_WORK TO COMPLETE_: When the string "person" is part of a line below, that line should be copied.

#### DATA FOR THIS EXERCISE

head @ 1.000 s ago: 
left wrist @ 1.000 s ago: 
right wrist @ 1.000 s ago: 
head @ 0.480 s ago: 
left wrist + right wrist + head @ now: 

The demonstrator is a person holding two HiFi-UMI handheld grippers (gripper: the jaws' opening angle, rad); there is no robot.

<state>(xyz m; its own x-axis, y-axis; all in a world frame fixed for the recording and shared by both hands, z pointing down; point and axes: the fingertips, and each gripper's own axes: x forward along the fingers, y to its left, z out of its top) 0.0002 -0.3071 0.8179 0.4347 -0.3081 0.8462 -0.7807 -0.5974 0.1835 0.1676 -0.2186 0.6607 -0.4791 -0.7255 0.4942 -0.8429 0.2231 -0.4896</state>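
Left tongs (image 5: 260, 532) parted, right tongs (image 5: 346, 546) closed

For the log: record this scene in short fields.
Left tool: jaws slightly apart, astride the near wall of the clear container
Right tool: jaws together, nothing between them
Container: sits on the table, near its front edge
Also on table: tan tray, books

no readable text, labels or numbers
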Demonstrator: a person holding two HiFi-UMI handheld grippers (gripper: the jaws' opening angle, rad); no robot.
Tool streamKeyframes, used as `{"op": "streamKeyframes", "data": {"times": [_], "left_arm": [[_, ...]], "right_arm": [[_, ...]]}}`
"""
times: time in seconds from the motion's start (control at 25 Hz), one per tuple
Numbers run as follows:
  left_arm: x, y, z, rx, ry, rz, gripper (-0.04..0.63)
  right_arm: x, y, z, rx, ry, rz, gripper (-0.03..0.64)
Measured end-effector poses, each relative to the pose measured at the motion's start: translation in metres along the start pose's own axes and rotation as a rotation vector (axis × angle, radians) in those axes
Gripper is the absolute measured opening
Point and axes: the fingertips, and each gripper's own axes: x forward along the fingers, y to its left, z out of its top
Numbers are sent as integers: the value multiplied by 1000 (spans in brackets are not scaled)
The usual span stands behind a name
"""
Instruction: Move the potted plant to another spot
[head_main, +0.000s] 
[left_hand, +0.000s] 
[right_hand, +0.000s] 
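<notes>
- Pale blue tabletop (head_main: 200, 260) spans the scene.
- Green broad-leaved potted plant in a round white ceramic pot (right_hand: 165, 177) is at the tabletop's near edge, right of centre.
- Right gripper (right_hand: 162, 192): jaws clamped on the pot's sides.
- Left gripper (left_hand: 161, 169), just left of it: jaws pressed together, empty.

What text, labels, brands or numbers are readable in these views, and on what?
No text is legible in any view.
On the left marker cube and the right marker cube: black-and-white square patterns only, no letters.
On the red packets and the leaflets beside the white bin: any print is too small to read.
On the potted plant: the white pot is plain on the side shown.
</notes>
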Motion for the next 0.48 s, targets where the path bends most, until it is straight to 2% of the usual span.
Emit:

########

_ANSWER FOR THE TASK_:
The demonstrator is a person holding two HiFi-UMI handheld grippers (gripper: the jaws' opening angle, rad); there is no robot.
Demonstrator: a person holding two HiFi-UMI handheld grippers (gripper: the jaws' opening angle, rad); no robot.

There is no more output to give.